See all article types »

What Is the Optimal First Line Antiretroviral Therapy in Resource-Limited Settings?

  • Chris Kenyon mail,

    chriskenyon0@gmail.com

    Affiliation: Division of Infectious Diseases and HIV Medicine, Department of Medicine, University of Cape Town, Observatory, Cape Town, South Africa

    X
  • Robert Colebunders

    Affiliations: University of Antwerp, Antwerp, Belgium, Institute of Tropical Medicine, Antwerp, Belgium

    X
  • Published: August 14, 2012
  • DOI: 10.1371/journal.pmed.1001291

Linked Research Article

This Perspective discusses the following new study published in PLoS Medicine:

Campbell TB, Smeaton LM, Kumarasamy N, Flanigan T, Klingman KL, et al. (2012) Efficacy and Safety of Three Antiretroviral Regimens for Initial Treatment of HIV-1: A Randomized Clinical Trial in Diverse Multinational Settings. PLoS Med 9(8): e1001290. doi:10.1371/journal.pmed.10001290

Thomas Campbell and colleagues report findings of a randomized trial conducted in multiple countries regarding the efficacy of antiretroviral regimens with simplified dosing.

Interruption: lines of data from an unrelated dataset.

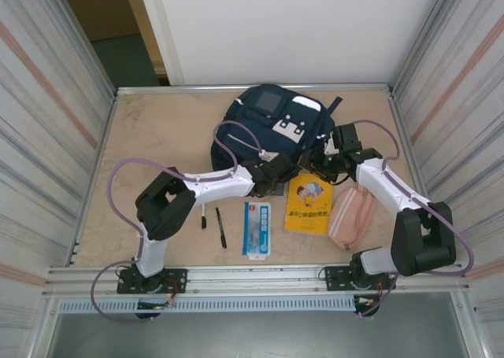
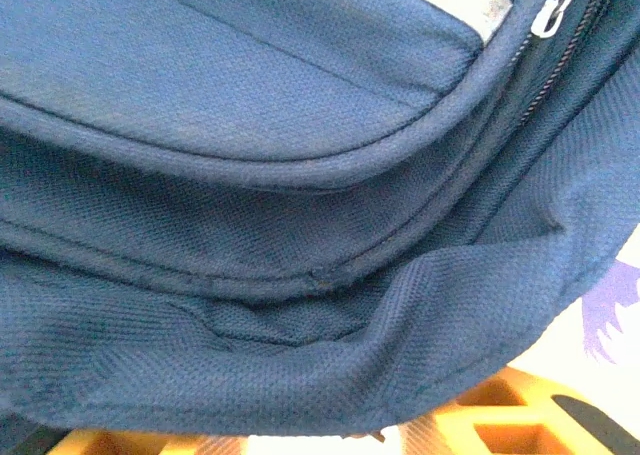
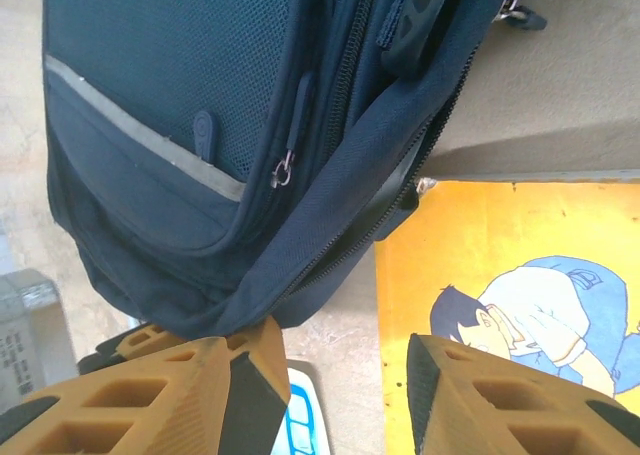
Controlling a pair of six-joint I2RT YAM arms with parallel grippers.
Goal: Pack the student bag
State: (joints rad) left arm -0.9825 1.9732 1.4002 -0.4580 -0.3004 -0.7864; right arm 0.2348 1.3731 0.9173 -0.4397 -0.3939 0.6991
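As book (image 1: 309, 204), pouch (image 1: 352, 216), pens (image 1: 221, 228) lie outside the student bag (image 1: 272, 122), packing looks unstarted; right jaws apart, empty. Left jaws: cannot tell.

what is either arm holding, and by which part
Right fingers stand open beside the student bag, holding nothing. Left fingers sit at its lower edge; a grip cannot be told.

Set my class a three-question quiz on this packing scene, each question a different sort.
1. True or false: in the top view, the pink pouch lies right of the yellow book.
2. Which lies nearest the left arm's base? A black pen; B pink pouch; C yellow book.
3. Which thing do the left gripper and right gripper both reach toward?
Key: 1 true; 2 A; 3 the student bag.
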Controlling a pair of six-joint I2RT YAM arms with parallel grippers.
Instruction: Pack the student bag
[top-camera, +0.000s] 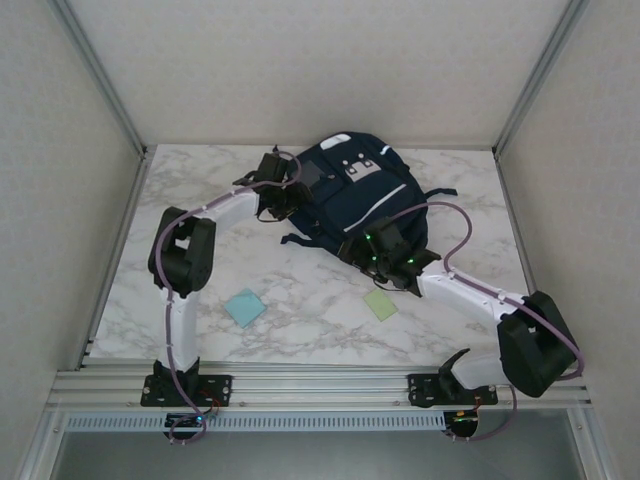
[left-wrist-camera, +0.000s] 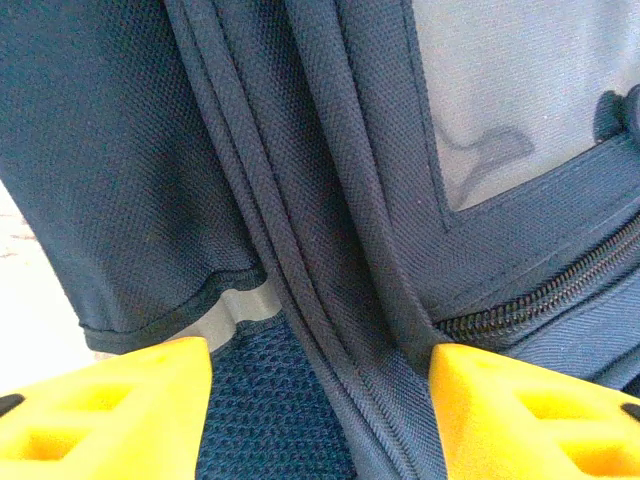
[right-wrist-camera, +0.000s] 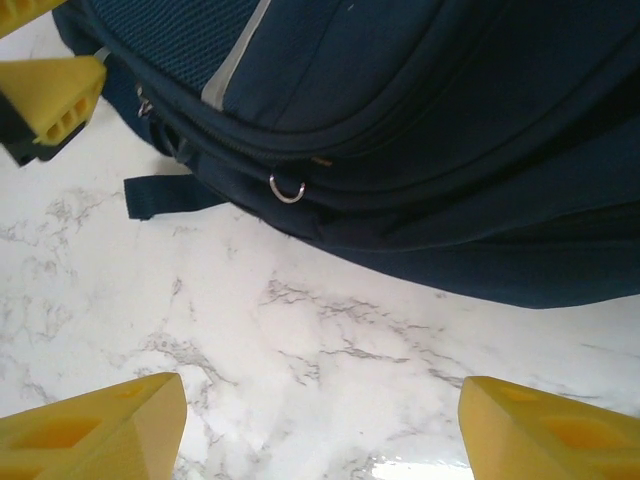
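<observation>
Nearest, a metal rail (top-camera: 320, 385) runs along the front edge, and both arm bases are bolted to it. Beyond it lies the table (top-camera: 300, 335), a white marble-patterned top with grey veins, smooth enough to catch a bright glare in the right wrist view. Two flat squares rest on the marble, well apart from each other: a pale blue square (top-camera: 244, 307) nearer the left arm and a pale green square (top-camera: 380, 304) nearer the right.

Just past the green square, the right gripper (right-wrist-camera: 320, 385) hangs over bare marble at the near edge of the bag (top-camera: 345, 190). Its yellow fingers are spread wide with nothing between them. Ahead of it a small metal ring (right-wrist-camera: 286, 188) hangs from the bag's seam, and a dark strap (right-wrist-camera: 160, 195) trails onto the table.

The bag, dark navy, lies flat on the far middle of the table, close to the back wall (top-camera: 320, 70).

At the bag's left side, the left gripper (left-wrist-camera: 318, 350) is pushed up against the fabric. Its fingers stand apart, straddling a ridge of piped seams without visibly pinching it. A grey patch (left-wrist-camera: 500, 90) and a zip (left-wrist-camera: 540, 295) lie just beyond.

Pale speckled panels wall in the table on three sides, joined by slanting metal posts (top-camera: 100, 75).
</observation>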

Choosing an optimal first line antiretroviral therapy (ART) in resource-limited settings (RLS) involves a careful balancing act. On the one hand, we would want to ensure that patients receive the most efficacious therapy available. On the other hand, the most efficacious regimens may be too costly for countries afflicted by the dual burdens of very high HIV prevalence and of resource scarcity. This dilemma is compounded by the recent emergence of good quality evidence to start ART earlier (i.e., at higher CD4 counts), which can improve life expectancy [1], reduce the risk of tuberculosis acquisition [1], and reduce the transmission of HIV [2]. These considerations will mean that about 9 million extra people will need to be placed on ART by 2015 [3]—all in the context of a decline in global funding for AIDS during 2009 and 2010 [3].

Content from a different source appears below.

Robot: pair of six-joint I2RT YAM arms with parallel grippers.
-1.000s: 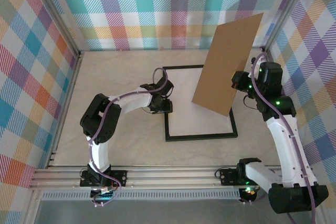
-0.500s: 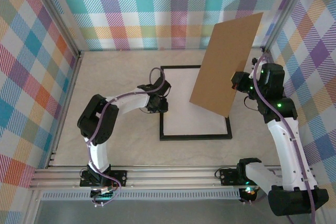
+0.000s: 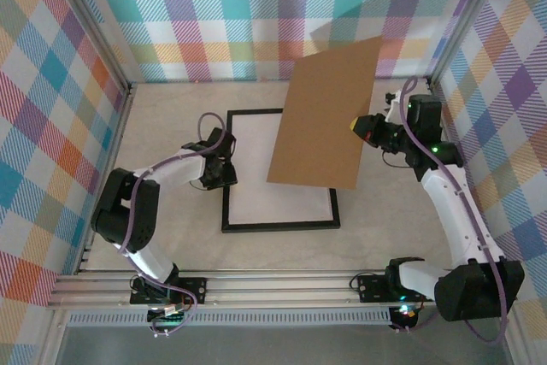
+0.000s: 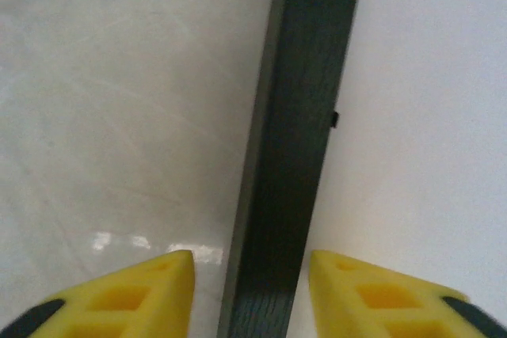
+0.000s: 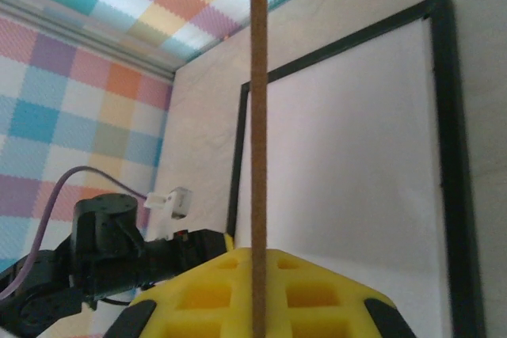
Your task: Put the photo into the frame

The World Health Organization (WHO) has thus advised that countries should consider a number of factors in addition to clinical efficacy when considering choice of ART. These include in-country ART costs, numbers of current and future individuals needing to start ART, and the country's national prevalence of chronic hepatitis B, tuberculosis, and anemia [4].

PEARLS Contributions

In a new study published in this week's PLoS Medicine, Thomas Campbell and colleagues compared the efficacy and safety of three ART regimens for treatment naïve patients in the Prospective Evaluation of Antiretroviral Therapy in Resource-Limited Settings (PEARLS) trial [5]. They conducted a randomized controlled trial to compare the efficacy and safety of open-label ART with efavirenz plus lamivudine-zidovudine (EFV+3TC-ZDV), atazanavir plus didanosine-EC plus emtricitabine (ATV+DDI+FTC), or efavirenz plus emtricitabine-tenofovir-DF (EFV+FTC-TDF). Of note, their study population was considerably more representative of the global population of people with HIV than many other studies. The study population of 1,571 individuals with HIV-1 was drawn from nine countries (including eight low- and middle-income countries) in four continents. Forty-seven percent were women.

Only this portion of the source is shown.